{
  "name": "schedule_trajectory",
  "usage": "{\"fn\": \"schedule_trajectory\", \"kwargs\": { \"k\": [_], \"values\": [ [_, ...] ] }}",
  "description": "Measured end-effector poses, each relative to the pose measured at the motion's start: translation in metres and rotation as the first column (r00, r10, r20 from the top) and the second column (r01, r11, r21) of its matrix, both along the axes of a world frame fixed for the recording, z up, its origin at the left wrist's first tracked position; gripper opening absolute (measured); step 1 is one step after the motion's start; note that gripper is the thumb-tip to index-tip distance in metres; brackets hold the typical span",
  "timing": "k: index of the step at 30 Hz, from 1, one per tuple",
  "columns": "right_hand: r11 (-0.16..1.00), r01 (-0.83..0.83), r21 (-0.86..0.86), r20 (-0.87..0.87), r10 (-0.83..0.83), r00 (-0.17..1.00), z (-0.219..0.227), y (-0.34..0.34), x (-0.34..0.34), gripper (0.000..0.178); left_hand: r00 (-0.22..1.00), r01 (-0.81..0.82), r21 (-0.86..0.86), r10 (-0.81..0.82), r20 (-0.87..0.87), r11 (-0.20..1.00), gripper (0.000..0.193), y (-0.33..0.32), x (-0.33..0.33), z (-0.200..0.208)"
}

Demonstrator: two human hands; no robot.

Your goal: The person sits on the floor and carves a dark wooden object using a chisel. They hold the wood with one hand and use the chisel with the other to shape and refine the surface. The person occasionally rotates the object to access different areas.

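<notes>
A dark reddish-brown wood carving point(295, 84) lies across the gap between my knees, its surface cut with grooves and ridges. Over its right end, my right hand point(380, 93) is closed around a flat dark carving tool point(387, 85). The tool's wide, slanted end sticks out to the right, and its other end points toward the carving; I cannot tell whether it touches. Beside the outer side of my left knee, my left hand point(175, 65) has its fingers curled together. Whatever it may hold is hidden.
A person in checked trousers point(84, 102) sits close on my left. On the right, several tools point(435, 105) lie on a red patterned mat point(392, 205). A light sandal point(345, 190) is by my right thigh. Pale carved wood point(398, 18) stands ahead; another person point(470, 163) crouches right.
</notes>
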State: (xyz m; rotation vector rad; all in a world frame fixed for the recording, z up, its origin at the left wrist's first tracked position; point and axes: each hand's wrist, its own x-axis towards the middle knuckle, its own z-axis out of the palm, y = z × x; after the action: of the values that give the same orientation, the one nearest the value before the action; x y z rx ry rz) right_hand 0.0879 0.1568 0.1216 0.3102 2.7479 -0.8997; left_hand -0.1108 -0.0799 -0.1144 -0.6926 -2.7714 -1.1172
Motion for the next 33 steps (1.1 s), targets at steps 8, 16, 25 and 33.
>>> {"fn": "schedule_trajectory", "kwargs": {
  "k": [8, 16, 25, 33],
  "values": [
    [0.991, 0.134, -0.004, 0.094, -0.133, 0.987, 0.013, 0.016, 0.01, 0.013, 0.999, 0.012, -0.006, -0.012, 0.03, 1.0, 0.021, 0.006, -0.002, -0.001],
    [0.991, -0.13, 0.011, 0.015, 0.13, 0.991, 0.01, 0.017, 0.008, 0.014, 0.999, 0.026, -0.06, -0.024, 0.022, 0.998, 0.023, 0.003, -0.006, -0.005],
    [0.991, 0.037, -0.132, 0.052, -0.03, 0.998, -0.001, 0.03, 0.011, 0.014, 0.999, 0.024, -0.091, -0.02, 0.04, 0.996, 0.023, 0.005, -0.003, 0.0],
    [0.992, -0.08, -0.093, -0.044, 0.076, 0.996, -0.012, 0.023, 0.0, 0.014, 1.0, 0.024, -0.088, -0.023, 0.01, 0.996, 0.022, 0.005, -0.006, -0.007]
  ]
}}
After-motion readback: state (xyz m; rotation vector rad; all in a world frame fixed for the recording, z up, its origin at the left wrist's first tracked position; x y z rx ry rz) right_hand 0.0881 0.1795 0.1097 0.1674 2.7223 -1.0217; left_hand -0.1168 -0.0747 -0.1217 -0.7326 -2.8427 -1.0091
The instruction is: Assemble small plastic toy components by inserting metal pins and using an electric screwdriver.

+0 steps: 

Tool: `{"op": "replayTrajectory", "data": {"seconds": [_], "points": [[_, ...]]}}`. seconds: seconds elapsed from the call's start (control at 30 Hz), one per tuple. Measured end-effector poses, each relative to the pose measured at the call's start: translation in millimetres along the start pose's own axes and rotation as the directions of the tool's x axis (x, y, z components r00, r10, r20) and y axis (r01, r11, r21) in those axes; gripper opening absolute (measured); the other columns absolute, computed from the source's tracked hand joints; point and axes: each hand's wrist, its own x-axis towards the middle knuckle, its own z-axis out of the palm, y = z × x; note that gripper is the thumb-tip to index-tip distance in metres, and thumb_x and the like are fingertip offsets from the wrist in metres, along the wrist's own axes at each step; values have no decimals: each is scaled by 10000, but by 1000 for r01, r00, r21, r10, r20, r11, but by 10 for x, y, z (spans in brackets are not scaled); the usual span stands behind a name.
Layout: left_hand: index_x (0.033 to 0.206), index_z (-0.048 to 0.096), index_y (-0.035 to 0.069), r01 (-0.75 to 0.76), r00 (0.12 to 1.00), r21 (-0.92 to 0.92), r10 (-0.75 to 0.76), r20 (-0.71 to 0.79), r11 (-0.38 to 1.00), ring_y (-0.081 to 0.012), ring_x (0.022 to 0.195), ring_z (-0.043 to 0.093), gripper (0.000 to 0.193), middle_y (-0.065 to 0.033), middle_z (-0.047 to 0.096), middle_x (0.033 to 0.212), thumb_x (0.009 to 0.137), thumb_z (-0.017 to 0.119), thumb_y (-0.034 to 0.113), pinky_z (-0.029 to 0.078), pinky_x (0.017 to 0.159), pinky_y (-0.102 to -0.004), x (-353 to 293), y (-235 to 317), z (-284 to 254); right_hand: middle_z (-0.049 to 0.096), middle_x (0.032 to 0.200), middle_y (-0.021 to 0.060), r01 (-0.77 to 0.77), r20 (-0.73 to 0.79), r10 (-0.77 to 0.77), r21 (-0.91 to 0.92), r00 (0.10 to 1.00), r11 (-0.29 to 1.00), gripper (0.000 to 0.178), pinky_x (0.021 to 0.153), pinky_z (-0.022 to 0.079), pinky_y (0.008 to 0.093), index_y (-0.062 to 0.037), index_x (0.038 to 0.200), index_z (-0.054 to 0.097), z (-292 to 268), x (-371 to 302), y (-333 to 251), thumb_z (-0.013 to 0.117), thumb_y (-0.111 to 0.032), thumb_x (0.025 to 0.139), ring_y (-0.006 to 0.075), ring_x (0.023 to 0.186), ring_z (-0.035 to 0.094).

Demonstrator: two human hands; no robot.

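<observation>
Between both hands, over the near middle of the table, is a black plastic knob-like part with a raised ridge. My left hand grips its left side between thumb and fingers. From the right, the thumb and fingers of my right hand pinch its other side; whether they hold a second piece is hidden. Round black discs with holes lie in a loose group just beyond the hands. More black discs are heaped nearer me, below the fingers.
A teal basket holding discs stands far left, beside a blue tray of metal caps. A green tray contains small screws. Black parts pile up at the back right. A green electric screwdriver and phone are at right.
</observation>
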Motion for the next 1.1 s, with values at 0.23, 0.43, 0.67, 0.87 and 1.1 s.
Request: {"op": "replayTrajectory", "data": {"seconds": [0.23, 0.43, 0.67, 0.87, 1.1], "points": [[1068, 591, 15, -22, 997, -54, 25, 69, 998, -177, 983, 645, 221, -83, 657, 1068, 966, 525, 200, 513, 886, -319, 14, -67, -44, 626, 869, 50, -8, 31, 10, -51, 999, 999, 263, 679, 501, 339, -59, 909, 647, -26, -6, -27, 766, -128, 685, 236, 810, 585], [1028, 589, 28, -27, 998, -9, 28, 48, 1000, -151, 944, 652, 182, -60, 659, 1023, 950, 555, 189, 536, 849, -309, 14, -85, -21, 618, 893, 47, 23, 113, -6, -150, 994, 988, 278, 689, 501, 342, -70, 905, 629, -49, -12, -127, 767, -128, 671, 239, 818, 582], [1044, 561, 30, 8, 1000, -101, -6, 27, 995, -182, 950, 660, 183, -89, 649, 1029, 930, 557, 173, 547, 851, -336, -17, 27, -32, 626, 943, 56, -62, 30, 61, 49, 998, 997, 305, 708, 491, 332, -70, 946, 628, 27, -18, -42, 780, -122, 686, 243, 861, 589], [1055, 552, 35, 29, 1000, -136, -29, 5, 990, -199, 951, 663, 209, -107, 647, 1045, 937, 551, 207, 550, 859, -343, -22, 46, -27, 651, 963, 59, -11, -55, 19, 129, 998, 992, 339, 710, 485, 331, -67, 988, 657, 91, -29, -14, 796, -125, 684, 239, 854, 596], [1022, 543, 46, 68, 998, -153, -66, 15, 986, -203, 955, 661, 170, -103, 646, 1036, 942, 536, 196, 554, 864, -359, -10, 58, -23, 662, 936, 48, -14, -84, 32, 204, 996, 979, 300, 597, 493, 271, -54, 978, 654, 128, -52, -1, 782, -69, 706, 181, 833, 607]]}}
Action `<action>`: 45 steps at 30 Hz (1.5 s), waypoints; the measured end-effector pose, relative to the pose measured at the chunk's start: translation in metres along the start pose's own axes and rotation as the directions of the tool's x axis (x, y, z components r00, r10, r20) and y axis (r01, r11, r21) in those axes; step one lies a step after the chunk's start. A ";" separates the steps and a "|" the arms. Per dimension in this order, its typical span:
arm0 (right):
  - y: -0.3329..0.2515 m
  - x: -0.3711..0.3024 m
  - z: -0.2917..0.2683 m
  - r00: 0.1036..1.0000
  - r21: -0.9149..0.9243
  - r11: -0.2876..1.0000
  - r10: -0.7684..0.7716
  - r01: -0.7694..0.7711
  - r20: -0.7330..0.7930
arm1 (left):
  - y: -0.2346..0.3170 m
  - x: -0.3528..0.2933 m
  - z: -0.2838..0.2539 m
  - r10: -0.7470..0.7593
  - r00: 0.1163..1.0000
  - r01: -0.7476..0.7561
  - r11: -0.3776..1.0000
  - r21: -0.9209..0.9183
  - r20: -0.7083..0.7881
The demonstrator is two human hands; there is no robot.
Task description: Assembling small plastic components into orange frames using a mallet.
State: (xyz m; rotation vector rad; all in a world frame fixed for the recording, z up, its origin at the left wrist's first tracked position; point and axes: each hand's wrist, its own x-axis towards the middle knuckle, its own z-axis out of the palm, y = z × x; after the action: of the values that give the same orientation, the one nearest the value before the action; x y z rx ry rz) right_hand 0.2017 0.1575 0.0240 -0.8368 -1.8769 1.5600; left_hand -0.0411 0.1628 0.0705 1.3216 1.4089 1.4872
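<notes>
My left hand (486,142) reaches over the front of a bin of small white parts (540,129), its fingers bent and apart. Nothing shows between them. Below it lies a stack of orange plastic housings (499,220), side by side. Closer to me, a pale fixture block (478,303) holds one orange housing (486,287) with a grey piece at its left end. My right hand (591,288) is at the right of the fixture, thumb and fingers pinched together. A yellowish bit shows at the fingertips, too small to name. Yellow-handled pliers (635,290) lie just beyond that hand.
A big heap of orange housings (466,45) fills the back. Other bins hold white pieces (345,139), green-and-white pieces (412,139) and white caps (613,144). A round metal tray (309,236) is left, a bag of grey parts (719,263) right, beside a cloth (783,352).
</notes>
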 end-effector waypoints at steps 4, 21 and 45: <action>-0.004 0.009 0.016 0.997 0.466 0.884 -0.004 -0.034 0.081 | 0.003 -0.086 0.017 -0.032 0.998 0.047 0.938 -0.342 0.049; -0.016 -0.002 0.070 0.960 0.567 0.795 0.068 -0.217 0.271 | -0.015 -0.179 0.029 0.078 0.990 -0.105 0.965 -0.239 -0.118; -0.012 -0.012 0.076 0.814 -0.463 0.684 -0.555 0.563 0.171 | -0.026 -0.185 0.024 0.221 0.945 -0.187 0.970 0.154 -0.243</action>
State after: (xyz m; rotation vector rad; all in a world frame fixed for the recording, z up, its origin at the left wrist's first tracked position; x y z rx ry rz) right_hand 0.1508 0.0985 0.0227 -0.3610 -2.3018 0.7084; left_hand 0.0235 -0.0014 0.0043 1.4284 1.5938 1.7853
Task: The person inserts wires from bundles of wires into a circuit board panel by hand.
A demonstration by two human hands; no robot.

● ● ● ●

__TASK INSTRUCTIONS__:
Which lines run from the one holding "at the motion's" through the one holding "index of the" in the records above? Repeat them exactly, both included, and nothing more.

__WRITTEN REPLY__:
  "description": "Measured end-effector poses, each relative to the pose measured at the motion's start: translation in metres and rotation as the first column (r00, r10, r20 from the top) and the second column (r01, r11, r21) of its matrix, both along the axes of a world frame fixed for the recording, z up, its origin at the left wrist's first tracked position; gripper opening absolute (measured); step 1 is one step after the motion's start; note that gripper is the thumb-tip to index-tip distance in metres; brackets hold the typical span",
  "timing": "k: index of the step at 30 Hz, from 1, one per tuple",

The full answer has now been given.